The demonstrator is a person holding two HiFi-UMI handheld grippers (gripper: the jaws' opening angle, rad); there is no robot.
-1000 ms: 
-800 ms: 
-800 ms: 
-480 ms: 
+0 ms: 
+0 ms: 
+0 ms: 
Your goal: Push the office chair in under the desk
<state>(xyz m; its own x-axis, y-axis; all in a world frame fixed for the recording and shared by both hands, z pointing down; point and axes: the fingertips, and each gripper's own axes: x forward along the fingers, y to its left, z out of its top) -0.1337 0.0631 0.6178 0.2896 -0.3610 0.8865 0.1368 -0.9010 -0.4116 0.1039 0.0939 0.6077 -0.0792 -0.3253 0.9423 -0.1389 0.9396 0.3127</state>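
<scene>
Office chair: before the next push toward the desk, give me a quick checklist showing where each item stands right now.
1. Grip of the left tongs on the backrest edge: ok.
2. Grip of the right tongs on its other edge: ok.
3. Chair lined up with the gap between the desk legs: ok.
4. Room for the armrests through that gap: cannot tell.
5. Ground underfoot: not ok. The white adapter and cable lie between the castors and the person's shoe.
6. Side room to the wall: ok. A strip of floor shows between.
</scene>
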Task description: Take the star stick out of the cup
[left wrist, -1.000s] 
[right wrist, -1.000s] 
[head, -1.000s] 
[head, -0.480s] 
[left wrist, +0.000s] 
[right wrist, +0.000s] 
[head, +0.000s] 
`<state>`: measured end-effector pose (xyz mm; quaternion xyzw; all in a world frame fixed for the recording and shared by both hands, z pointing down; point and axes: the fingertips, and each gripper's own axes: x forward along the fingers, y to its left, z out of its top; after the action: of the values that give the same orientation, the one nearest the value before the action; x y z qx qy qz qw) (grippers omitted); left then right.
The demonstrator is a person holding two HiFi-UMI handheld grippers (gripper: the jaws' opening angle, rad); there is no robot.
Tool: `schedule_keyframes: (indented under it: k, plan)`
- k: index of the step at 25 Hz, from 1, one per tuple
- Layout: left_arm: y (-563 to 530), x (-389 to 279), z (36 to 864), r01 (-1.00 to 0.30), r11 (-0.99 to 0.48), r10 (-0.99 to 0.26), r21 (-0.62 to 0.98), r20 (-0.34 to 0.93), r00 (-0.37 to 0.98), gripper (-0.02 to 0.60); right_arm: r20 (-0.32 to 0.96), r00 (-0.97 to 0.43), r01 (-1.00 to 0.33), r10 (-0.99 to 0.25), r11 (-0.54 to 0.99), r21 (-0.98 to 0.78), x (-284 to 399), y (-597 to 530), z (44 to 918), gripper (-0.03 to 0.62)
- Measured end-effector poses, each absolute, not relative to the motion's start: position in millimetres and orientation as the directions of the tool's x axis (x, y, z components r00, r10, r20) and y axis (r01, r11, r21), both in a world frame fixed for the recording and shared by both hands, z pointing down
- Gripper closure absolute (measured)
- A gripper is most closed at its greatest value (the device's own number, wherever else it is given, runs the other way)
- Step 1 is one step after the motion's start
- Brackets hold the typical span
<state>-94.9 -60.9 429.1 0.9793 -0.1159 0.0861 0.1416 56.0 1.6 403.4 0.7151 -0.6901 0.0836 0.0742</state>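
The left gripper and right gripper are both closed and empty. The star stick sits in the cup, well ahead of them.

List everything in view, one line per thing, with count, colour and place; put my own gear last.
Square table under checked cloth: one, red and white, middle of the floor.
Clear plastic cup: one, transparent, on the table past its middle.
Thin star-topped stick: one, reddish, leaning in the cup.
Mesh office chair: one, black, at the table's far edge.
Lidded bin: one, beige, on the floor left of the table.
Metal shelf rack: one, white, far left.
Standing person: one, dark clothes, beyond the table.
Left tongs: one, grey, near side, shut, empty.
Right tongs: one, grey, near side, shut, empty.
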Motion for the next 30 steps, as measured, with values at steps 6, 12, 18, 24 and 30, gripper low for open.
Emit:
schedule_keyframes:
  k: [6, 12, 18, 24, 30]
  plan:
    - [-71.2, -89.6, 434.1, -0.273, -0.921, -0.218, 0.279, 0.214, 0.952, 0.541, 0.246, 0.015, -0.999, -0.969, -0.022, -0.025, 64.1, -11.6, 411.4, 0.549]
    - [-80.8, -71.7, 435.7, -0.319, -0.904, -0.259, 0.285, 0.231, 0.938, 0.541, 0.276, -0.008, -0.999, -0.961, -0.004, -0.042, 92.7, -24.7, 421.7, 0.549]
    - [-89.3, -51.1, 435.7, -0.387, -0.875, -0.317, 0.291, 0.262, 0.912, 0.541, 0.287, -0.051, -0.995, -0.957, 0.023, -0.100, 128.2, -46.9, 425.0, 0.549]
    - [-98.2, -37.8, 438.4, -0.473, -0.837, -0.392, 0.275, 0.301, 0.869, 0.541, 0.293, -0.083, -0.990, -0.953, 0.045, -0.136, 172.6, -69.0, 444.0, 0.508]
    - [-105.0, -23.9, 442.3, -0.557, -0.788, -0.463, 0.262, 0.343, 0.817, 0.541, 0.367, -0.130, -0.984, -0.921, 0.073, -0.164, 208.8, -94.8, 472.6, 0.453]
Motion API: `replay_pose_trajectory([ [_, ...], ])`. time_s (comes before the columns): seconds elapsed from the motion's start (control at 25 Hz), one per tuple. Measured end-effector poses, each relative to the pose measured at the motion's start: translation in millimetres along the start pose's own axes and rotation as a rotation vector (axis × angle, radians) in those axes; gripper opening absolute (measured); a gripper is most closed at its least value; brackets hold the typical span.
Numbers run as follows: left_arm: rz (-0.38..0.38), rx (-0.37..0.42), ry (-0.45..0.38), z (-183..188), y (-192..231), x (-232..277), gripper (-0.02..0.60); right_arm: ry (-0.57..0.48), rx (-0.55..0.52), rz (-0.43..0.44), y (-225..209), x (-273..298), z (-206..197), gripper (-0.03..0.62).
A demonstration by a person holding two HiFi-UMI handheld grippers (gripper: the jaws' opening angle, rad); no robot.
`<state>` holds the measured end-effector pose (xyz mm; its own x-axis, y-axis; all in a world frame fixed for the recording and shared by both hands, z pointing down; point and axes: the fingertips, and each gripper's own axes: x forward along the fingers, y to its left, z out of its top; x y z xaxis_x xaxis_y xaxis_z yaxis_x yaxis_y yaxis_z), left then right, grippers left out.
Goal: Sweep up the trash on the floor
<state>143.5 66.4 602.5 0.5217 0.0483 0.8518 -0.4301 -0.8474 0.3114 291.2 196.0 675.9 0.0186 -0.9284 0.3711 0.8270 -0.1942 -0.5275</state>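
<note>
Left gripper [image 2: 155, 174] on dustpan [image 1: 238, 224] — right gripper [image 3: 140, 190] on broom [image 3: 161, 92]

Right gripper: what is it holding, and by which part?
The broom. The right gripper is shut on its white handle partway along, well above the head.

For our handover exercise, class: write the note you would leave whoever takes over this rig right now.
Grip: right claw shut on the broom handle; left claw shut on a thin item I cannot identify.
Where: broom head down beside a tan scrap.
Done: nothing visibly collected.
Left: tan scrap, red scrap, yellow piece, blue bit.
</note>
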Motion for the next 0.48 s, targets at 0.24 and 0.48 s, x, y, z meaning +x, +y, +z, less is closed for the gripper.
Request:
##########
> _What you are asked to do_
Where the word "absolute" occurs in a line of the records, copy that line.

> _Written solution_
- Measured end-effector poses, each absolute, not relative to the motion's start: position in millimetres and orientation as the directions of the tool's x axis (x, y, z components r00, r10, r20) and y axis (r01, r11, r21), both in a world frame fixed for the recording and shared by both hands, z pointing down
- Gripper closure absolute (measured)
Motion API: `replay_pose_trajectory([ [_, ...], ])`. time_s (comes before the columns): seconds elapsed from the motion's start (control at 25 Hz), one per tuple. Measured end-effector poses, each relative to the pose measured at the motion's start: translation in millimetres along the start pose's own axes and rotation as a rotation vector (axis × angle, radians) in those axes; gripper opening absolute (measured); a gripper is most closed at its least value; brackets hold the typical span.

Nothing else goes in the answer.